# [Prompt]
Of the lines in the listing below, count those containing "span". Provide the count and nothing else.

════════════════════

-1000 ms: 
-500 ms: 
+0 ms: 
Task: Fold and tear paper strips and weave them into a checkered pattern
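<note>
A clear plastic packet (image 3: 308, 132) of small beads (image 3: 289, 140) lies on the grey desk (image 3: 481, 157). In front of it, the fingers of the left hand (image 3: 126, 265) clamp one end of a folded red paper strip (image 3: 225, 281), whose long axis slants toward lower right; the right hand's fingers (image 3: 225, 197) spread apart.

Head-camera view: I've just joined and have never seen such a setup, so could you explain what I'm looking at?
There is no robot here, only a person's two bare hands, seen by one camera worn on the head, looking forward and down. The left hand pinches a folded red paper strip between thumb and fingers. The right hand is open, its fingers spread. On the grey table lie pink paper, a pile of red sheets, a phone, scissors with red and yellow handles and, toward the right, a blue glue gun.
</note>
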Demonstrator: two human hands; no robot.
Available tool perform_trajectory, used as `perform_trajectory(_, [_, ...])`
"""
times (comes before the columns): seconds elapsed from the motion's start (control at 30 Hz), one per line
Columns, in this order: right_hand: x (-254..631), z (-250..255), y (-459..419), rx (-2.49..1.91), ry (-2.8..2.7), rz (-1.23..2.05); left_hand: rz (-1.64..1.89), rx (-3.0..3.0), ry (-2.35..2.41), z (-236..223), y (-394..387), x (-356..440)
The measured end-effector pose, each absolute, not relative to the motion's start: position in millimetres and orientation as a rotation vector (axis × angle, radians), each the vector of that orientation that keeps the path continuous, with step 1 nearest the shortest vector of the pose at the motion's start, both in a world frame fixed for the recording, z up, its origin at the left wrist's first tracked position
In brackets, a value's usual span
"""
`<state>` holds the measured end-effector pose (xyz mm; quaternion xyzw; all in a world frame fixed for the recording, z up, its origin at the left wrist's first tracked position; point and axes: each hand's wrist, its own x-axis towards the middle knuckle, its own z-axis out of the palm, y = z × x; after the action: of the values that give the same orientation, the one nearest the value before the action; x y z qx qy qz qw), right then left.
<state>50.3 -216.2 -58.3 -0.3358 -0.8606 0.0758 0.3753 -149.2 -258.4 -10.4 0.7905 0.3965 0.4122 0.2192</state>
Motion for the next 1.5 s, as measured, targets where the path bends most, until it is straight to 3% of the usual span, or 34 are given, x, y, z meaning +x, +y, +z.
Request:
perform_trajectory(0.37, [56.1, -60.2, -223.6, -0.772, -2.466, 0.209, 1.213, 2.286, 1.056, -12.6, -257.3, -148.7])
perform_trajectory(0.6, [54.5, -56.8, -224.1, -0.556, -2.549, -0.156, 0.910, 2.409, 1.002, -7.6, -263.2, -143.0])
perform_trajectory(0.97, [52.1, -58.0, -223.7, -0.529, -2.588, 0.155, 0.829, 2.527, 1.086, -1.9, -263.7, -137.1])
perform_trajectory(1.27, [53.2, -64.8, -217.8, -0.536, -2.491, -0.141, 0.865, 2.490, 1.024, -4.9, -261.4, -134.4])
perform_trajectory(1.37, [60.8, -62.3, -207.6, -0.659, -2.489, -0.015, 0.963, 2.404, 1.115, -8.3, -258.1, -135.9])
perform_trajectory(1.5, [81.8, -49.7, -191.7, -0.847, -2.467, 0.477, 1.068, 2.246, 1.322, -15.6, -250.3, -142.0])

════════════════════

# [Result]
2